» **PROBLEM DESCRIPTION**: Without a single alteration, write the listing out again.

» **PROVIDED DATA**:
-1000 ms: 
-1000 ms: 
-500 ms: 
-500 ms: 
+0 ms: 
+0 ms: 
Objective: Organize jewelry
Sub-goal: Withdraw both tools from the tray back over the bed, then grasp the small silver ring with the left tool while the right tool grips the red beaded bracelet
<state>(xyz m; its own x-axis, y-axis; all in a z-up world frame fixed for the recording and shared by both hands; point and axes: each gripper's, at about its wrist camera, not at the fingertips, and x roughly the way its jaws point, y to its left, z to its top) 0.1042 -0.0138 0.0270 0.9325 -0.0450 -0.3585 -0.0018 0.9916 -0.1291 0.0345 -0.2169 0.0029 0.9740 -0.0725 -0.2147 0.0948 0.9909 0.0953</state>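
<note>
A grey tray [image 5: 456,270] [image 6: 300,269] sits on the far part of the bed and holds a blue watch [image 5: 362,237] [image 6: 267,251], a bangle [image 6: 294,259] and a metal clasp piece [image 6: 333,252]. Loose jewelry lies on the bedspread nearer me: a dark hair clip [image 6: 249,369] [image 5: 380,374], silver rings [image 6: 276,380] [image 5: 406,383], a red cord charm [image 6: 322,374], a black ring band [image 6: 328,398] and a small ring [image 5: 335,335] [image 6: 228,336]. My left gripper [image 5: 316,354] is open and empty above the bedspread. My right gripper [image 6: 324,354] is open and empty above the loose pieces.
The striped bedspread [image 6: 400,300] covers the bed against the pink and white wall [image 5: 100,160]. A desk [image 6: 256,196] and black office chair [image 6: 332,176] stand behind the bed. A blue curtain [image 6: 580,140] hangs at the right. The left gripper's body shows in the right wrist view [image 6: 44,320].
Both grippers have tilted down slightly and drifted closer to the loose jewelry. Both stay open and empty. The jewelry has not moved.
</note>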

» **TASK RESULT**:
-1000 ms: 
-1000 ms: 
-500 ms: 
-500 ms: 
+0 ms: 
+0 ms: 
Objective: Organize jewelry
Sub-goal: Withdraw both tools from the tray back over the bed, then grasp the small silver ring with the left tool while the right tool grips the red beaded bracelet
<state>(xyz m; its own x-axis, y-axis; all in a z-up world frame fixed for the recording and shared by both hands; point and axes: each gripper's, at about its wrist camera, not at the fingertips, and x roughly the way its jaws point, y to its left, z to its top) 0.1042 -0.0138 0.0270 0.9325 -0.0450 -0.3585 -0.0018 0.9916 -0.1291 0.0345 -0.2169 0.0029 0.9740 -0.0725 -0.2147 0.0948 0.9909 0.0953</state>
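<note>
A grey tray [image 5: 456,270] [image 6: 300,269] sits on the far part of the bed and holds a blue watch [image 5: 362,237] [image 6: 267,251], a bangle [image 6: 294,259] and a metal clasp piece [image 6: 333,252]. Loose jewelry lies on the bedspread nearer me: a dark hair clip [image 6: 249,369] [image 5: 380,374], silver rings [image 6: 276,380] [image 5: 406,383], a red cord charm [image 6: 322,374], a black ring band [image 6: 328,398] and a small ring [image 5: 335,335] [image 6: 228,336]. My left gripper [image 5: 316,354] is open and empty above the bedspread. My right gripper [image 6: 324,354] is open and empty above the loose pieces.
The striped bedspread [image 6: 400,300] covers the bed against the pink and white wall [image 5: 100,160]. A desk [image 6: 256,196] and black office chair [image 6: 332,176] stand behind the bed. A blue curtain [image 6: 580,140] hangs at the right. The left gripper's body shows in the right wrist view [image 6: 44,320].
Both grippers have tilted down slightly and drifted closer to the loose jewelry. Both stay open and empty. The jewelry has not moved.
</note>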

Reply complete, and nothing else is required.